In this installment of the Golf Instruction Zone, Dustin Johnson Golf School director of instruction Allen Terrell discusses the unique position of Dustin’s lead wrist in his swing. It’s helped him become the world’s top golfer – but would this technique help the average golfer?
Today we’re going to talk about wrist angles, and specifically the wrist angle in the lead wrist – so, for a right-handed golfer, we’re talking about the left wrist.
Of course, since Dustin Johnson’s name is on our school, that’s going to mean even more because he’s obviously known for having a lot of bow or flexion in his lead wrist at the top of his swing. No one taught him that – he taught himself that, for different reasons (which would make for a separate, long video). But he’s obviously No. 1 in the world, and a big reason is for this condition. It allows him to do a lot of things that generate power in his downswing when he’s in this position.

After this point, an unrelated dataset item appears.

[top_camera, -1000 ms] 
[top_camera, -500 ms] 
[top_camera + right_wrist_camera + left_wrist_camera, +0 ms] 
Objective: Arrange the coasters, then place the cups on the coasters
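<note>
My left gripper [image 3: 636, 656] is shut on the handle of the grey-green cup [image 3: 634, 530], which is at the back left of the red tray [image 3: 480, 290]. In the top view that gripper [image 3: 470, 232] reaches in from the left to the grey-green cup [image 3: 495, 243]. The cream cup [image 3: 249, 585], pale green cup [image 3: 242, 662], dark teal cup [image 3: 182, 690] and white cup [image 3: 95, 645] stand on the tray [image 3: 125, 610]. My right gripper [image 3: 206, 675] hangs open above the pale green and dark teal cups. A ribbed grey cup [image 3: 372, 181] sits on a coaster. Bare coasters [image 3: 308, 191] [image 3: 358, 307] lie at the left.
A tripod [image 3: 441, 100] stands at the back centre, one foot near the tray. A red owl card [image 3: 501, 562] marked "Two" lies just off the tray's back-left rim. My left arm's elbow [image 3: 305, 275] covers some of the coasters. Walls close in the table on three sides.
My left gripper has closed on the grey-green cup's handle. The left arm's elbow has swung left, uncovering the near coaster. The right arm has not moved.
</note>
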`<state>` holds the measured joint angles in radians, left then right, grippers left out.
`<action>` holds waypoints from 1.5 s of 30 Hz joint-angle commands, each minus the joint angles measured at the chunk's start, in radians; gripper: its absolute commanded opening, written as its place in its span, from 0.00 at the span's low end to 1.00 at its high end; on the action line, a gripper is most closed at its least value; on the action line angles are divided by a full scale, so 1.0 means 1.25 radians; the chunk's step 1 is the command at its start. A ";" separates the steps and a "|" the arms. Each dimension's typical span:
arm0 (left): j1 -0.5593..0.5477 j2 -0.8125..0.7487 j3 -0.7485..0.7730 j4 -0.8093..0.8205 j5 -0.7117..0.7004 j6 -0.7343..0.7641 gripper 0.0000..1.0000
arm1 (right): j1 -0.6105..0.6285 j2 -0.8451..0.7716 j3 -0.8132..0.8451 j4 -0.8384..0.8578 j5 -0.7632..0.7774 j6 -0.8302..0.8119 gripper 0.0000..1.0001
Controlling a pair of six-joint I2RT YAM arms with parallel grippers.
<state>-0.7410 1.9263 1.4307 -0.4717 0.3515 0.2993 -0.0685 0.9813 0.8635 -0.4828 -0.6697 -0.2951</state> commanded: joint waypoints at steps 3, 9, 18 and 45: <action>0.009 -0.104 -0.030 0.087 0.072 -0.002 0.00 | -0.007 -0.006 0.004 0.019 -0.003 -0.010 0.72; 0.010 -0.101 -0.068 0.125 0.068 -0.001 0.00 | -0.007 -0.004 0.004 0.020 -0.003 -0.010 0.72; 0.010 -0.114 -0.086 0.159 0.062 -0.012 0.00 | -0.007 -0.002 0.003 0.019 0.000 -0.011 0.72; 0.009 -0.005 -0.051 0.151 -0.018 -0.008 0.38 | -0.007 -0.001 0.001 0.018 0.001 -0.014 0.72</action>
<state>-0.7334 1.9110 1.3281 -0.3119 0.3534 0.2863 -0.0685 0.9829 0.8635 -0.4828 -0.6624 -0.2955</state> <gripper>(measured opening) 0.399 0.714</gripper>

When your lead wrist is more cupped (in the opposite direction), it’s going to be a lot harder to generate more power and consistency. Can you play with a cupped lead wrist? Absolutely – but you’re going to have to make some kind of compensation by trying to flatten or bow that wrist in the downswing, so you don’t hit the ball straight up in the air.
Why don’t you just simplify your swing? Go ahead and flatten your lead wrist at the top, so that on the downswing you have a much better chance of keeping the sweet spot of the club face behind your hands, then rotating hard and knocking the cover off the golf ball.
A flat lead wrist at the top of your swing will definitely help you do that!